12 Dezember 2021 18:37
Überlebende der verheerenden Tornados in Kentucky räumen Trümmer aus ihren eingestürzten Häusern.

Überlebende der verheerenden Tornados in Kentucky räumen Trümmer aus ihren eingestürzten Häusern.

Von Cheney Orr und Gabriella Borter

12. Dezember (Reuters) – Die Bewohner von Kentucky, von denen viele ohne Strom, Gas und sogar ohne Dach über dem Kopf aufwachten, sahen sich am Sonntag einer Landschaft gegenüber, die von einer Reihe verheerender Tornados gezeichnet war, von denen die Behörden befürchten, dass sie mindestens 100 Menschen getötet haben könnten.

Die Behörden erklärten, sie hätten wenig Hoffnung, unter den Trümmern Überlebende zu finden. Rettungskräfte, Freiwillige und Anwohner begannen mit den langwierigen Bergungsarbeiten, um das zu retten, was sie konnten.

Man geht davon aus, dass allein in Kentucky mindestens 100 Menschen ums Leben gekommen sind, nachdem Tornados in der Nacht zum Freitag in einem Umkreis von 200 Meilen gewütet haben. Sechs Arbeiter wurden in einem Amazon-Lagerhaus in Illinois getötet. In Missouri wurde ein Pflegeheim zerstört und in Tennessee waren mehr als 70.000 Menschen ohne Strom.

Doch nirgendwo gab es so viel Leid wie in der Kleinstadt Mayfield, Kentucky, wo starke Tornados, die laut Meteorologen für den Winter ungewöhnlich sind, eine Kerzenfabrik sowie die Feuerwehr- und Polizeistation zerstörten.

In der 10 000 Einwohner zählenden Stadt im äußersten Südwesten des Bundesstaates wurden Häuser dem Erdboden gleichgemacht oder ohne Dach, riesige Bäume entwurzelt und Straßenschilder zerstört.

Bis zum Einbruch der Nacht am Samstag suchten die Menschen in den Trümmern der Häuser nach ihren Habseligkeiten. Dann wurde die Stadt ohne Strom in Dunkelheit getaucht, mit Ausnahme von Fackeln und den Scheinwerfern der Einsatzfahrzeuge.

Janet Kimp, 66, und ihr Sohn Michael Kimp, 25, überlebten, indem sie sich in den Flur flüchteten, den einzigen Teil des Hauses, in dem weder das Dach noch die Wände einstürzten.

Dies war die jüngste Katastrophe, die sie traf – Kimp sagte, ihr Haus sei vor Jahren abgebrannt, und dann musste sie nach dem Tod ihres Mannes Konkurs anmelden.

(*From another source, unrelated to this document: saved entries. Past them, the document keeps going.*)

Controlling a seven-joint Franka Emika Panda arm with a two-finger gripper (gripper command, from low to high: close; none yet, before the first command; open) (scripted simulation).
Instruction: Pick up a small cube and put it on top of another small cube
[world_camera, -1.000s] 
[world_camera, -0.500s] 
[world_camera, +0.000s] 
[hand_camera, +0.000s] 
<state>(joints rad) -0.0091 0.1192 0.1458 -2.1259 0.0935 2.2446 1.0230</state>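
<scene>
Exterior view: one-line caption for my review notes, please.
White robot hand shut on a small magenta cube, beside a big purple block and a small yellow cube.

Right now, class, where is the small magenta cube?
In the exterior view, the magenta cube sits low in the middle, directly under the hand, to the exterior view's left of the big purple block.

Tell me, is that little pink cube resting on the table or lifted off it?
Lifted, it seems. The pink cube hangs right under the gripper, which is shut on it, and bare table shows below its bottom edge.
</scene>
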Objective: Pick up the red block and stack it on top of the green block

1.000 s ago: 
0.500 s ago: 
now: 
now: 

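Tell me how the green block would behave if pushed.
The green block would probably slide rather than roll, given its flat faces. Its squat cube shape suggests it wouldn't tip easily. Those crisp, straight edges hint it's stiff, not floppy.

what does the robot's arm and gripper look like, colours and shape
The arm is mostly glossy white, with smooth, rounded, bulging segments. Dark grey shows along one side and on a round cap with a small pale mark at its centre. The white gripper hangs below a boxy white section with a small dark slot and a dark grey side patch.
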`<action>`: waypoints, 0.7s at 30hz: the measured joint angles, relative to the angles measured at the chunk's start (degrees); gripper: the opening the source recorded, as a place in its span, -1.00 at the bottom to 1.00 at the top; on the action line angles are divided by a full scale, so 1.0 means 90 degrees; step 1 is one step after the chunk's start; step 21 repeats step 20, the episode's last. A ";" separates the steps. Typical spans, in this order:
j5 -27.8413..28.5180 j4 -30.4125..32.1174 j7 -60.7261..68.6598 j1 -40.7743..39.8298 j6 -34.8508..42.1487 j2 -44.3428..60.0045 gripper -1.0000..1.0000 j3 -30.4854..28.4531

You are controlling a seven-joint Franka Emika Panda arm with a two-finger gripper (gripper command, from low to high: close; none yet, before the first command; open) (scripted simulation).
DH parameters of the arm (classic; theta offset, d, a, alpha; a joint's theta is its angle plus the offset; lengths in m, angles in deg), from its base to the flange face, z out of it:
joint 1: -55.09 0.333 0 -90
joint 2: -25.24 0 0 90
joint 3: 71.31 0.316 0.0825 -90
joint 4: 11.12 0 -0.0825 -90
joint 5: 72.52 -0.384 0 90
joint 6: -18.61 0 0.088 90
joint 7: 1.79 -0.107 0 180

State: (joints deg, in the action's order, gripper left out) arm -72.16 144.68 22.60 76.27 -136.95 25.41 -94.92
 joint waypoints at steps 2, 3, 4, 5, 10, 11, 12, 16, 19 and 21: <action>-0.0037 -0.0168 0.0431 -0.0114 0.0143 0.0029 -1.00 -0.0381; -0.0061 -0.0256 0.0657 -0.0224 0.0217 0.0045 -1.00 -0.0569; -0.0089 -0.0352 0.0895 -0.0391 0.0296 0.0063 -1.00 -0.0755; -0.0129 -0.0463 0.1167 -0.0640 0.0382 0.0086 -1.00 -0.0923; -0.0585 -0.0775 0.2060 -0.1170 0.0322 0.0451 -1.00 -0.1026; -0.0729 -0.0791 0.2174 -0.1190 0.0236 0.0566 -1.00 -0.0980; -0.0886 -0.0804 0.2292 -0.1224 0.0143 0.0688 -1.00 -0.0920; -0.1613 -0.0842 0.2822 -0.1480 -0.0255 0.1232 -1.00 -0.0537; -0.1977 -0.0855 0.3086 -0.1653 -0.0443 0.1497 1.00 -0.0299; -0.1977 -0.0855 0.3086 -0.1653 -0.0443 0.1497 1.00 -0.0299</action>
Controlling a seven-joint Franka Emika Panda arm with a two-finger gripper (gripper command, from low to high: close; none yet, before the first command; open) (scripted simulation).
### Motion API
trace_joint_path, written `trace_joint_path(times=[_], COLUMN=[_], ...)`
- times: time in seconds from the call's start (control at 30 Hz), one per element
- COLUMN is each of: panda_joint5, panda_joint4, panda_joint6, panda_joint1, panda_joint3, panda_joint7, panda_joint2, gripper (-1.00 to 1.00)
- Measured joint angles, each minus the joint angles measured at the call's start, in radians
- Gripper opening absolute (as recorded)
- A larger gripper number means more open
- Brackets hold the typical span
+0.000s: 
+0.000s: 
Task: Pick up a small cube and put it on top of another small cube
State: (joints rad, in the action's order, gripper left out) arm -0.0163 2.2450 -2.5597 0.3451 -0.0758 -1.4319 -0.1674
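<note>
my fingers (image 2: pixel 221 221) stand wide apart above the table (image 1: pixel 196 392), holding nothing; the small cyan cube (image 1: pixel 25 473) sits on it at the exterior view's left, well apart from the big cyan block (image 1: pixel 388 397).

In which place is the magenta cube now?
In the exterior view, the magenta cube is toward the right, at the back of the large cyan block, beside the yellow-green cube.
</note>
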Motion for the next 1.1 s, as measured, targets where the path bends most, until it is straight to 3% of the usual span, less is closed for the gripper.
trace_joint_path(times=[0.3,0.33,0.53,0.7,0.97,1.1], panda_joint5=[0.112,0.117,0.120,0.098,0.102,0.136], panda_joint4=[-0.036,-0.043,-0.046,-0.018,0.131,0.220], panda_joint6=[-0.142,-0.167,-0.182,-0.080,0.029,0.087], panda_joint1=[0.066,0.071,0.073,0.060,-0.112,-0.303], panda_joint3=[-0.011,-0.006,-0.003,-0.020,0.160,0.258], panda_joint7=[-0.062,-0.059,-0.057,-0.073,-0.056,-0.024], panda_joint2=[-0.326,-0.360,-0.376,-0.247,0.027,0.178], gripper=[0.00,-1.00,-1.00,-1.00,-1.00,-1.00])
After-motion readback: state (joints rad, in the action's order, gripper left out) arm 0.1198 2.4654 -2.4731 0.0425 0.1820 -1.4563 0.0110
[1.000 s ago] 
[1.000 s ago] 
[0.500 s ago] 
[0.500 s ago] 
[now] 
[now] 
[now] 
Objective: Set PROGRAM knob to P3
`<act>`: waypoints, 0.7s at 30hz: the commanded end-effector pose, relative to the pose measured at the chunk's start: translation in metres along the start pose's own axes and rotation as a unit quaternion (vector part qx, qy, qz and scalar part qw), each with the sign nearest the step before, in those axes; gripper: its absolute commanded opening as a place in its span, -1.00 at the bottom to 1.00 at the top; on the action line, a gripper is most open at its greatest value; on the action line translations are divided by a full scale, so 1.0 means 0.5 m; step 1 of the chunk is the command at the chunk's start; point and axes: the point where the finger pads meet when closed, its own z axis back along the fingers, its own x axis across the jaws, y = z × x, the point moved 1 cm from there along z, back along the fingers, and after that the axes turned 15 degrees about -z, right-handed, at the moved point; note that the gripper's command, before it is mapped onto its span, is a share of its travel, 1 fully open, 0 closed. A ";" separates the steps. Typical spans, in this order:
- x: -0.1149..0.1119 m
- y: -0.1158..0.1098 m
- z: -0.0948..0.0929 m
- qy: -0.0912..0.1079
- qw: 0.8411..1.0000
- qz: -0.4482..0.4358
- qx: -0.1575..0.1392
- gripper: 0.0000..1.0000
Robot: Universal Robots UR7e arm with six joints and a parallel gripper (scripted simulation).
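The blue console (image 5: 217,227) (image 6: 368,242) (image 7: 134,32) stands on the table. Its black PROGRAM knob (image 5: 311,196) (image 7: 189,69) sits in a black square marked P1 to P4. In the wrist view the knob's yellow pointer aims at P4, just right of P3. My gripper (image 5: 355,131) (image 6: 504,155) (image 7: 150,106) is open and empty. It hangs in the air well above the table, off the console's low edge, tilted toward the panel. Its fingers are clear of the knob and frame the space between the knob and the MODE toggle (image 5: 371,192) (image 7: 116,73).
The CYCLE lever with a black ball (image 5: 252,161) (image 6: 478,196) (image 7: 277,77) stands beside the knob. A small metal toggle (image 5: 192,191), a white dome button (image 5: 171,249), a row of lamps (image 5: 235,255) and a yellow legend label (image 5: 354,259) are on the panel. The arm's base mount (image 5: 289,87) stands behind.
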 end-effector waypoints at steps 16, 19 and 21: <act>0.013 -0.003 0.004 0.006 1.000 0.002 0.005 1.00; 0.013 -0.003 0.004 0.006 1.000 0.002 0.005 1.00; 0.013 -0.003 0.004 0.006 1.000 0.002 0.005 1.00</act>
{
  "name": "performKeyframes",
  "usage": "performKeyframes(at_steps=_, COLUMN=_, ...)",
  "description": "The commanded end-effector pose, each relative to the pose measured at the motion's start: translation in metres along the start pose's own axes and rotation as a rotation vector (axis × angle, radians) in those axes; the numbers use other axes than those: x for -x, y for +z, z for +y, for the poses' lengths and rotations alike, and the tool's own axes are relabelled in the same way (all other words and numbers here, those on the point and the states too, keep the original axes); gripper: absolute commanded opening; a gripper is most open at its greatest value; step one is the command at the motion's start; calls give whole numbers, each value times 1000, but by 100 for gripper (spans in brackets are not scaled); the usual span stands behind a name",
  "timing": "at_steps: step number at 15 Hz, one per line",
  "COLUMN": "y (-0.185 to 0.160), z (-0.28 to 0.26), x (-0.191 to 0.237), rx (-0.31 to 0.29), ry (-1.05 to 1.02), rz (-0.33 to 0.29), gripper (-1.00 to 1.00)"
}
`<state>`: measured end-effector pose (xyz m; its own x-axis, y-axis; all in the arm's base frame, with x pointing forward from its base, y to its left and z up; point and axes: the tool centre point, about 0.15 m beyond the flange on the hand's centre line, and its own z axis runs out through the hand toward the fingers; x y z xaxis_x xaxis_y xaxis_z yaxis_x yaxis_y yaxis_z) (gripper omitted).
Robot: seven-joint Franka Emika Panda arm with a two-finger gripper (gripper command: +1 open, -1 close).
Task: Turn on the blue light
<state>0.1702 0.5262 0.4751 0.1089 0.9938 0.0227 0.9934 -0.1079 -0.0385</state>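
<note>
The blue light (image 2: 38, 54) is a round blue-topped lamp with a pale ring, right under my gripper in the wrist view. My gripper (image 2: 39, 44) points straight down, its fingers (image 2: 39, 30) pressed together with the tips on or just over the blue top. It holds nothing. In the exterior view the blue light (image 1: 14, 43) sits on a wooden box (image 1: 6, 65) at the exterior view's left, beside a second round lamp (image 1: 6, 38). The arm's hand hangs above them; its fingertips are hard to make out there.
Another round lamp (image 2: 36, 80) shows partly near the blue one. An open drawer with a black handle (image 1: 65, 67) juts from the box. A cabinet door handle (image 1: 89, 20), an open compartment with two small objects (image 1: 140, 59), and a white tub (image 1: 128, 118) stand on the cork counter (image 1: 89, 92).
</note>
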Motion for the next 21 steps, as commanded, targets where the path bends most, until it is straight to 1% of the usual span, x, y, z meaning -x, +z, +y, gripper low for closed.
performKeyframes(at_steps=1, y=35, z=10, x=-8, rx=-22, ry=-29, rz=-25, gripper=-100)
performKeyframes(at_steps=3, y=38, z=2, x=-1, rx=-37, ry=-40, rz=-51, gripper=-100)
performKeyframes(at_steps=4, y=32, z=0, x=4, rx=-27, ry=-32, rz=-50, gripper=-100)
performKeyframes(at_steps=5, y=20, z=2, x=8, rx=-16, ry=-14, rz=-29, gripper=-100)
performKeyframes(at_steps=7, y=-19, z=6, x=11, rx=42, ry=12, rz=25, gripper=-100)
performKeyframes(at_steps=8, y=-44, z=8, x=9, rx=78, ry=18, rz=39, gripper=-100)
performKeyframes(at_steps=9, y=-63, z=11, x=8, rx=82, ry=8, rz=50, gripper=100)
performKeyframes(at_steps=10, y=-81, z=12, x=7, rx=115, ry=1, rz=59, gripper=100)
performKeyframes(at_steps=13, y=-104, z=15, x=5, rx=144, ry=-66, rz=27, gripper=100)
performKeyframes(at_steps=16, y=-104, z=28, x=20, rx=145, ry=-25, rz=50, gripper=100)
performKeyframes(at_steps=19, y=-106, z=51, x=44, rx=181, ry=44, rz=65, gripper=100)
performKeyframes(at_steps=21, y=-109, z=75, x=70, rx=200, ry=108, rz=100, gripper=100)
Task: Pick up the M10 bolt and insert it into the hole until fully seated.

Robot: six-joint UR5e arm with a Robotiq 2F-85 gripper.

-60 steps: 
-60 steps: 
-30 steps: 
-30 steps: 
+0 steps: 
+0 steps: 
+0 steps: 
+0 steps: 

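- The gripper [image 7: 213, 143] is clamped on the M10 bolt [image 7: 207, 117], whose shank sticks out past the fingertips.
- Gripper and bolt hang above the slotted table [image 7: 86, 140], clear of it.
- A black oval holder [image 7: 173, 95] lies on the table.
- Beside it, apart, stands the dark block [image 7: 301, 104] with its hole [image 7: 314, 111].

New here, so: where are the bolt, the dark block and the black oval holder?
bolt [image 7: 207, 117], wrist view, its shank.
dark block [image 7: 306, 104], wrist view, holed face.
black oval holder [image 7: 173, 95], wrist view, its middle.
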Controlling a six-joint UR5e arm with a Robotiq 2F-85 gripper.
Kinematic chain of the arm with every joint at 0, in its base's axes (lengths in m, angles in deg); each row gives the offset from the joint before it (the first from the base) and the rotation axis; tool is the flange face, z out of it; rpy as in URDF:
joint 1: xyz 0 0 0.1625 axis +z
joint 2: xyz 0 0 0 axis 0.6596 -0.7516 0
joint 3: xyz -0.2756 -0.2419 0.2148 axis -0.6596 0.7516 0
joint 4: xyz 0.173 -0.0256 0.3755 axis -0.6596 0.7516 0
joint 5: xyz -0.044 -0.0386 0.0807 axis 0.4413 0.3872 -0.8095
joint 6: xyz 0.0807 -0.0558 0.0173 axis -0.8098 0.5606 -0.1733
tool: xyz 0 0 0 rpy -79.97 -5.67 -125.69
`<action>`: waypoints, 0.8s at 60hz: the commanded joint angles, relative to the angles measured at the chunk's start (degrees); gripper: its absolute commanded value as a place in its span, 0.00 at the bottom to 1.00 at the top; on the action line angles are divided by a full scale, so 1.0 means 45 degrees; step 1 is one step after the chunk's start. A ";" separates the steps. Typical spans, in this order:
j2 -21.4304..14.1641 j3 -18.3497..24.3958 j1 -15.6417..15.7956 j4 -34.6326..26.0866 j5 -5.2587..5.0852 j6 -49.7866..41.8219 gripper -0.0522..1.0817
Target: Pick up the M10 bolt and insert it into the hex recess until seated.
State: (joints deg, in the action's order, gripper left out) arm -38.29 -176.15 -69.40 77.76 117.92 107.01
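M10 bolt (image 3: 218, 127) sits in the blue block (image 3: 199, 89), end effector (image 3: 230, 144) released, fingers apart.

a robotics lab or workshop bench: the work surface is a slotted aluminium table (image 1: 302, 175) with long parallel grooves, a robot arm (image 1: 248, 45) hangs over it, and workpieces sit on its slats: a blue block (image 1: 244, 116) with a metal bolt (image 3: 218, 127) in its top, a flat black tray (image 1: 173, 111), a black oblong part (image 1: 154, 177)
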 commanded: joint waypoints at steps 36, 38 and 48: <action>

„Ich habe wieder alles verloren“, sagte Kimp, als sie in den Trümmern ihres Wohnzimmers stand, wo Möbel umgestürzt waren und der Boden mit Trümmern übersät war.

Der Gouverneur von Kentucky, Andy Beshear, erklärte, die Tornados seien die zerstörerischsten in der Geschichte des Staates gewesen. Er sagte, dass etwa 40 Arbeiter in der Mayfield-Kerzenfabrik gerettet worden seien, in der sich etwa 110 Menschen befanden, als sie zu einem Trümmerhaufen wurde. Es wäre ein „Wunder“, wenn man unter den Trümmern noch jemanden lebend fände, sagte Beshear am Samstagnachmittag.

In Illinois wurden am Samstag sechs Arbeiter von Amazon.com Inc. (NASDAQ:AMZN) für tot erklärt, nachdem das Dach eines Lagerhauses abgerissen wurde und Betonwände einstürzten.

Die Ursache des Tornadoschwarms war eine Reihe von nächtlichen Gewittern, von denen sich eines im Nordosten von Arkansas bildete. Dieser Sturm zog von Arkansas und Missouri nach Tennessee und Kentucky.
Ungewöhnlich hohe Temperaturen und eine hohe Luftfeuchtigkeit haben nach Angaben von Experten die Voraussetzungen für ein solches Extremwetterereignis zu dieser Jahreszeit geschaffen.

„Ich habe gestern Abend auf das Radar geschaut und dachte: ‚Moment mal, wir haben Dezember, wie kann das im Dezember passieren? So etwas sieht man nur auf dem Höhepunkt der Saison, also im März, April, Mai“, sagte der Meteorologe Jeff Masters von Yale Climate Connections.